-- Opening Marker --

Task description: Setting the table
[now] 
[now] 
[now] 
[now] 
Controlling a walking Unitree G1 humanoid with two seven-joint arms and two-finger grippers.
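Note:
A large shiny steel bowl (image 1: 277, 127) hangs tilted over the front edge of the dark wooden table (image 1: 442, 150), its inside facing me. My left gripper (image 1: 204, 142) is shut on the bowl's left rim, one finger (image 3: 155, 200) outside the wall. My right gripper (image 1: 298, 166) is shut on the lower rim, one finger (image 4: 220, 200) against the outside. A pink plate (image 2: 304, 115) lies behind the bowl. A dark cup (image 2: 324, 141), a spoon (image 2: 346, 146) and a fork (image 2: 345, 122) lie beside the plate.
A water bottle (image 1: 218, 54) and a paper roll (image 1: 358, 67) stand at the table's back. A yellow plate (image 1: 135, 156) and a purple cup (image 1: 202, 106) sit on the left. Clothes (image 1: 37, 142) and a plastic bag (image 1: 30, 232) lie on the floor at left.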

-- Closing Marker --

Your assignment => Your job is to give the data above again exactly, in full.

Output for this exercise =>
Task description: Setting the table
[now] 
[now] 
[now] 
[now] 
Controlling a walking Unitree G1 humanoid with two seven-joint arms and two-finger grippers.
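Note:
A large shiny steel bowl (image 1: 277, 127) hangs tilted over the front edge of the dark wooden table (image 1: 442, 150), its inside facing me. My left gripper (image 1: 204, 142) is shut on the bowl's left rim, one finger (image 3: 155, 200) outside the wall. My right gripper (image 1: 298, 166) is shut on the lower rim, one finger (image 4: 220, 200) against the outside. A pink plate (image 2: 304, 115) lies behind the bowl. A dark cup (image 2: 324, 141), a spoon (image 2: 346, 146) and a fork (image 2: 345, 122) lie beside the plate.
A water bottle (image 1: 218, 54) and a paper roll (image 1: 358, 67) stand at the table's back. A yellow plate (image 1: 135, 156) and a purple cup (image 1: 202, 106) sit on the left. Clothes (image 1: 37, 142) and a plastic bag (image 1: 30, 232) lie on the floor at left.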

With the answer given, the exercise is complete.